**Directions for this task**
Return all of the data exactly, omitting any images.

**Supplied information**
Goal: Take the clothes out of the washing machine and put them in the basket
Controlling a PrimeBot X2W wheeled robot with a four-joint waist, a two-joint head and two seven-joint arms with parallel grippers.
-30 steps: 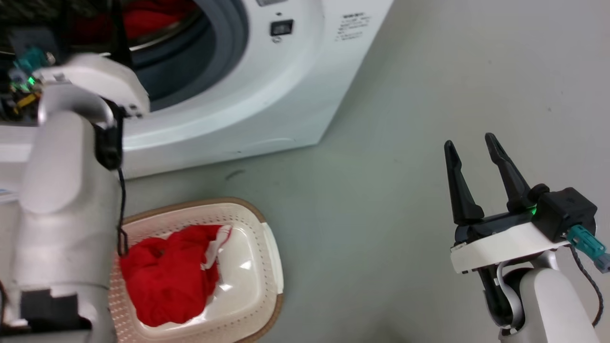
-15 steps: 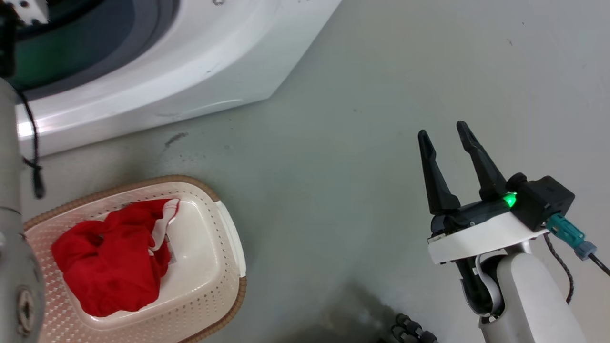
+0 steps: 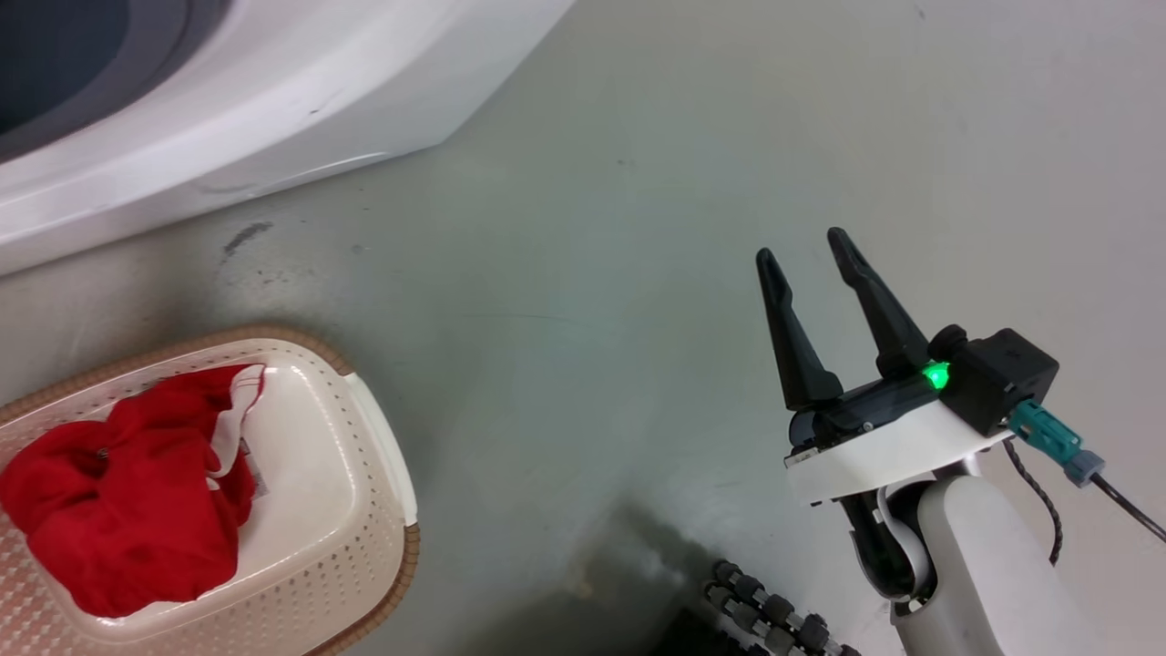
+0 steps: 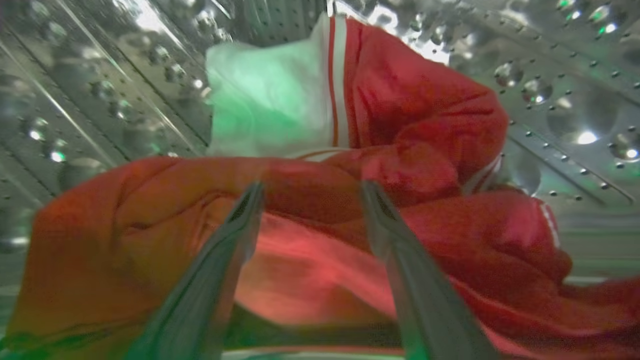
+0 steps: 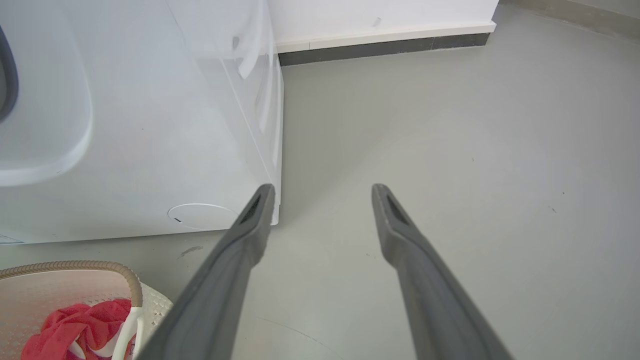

**Exercise response**
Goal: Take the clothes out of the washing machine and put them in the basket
Controlling a PrimeBot X2W wheeled robot with a four-joint waist, a two-joint head and two seven-joint arms with parallel grippers.
-30 steps: 
-15 steps: 
+0 steps: 
+0 steps: 
+0 steps: 

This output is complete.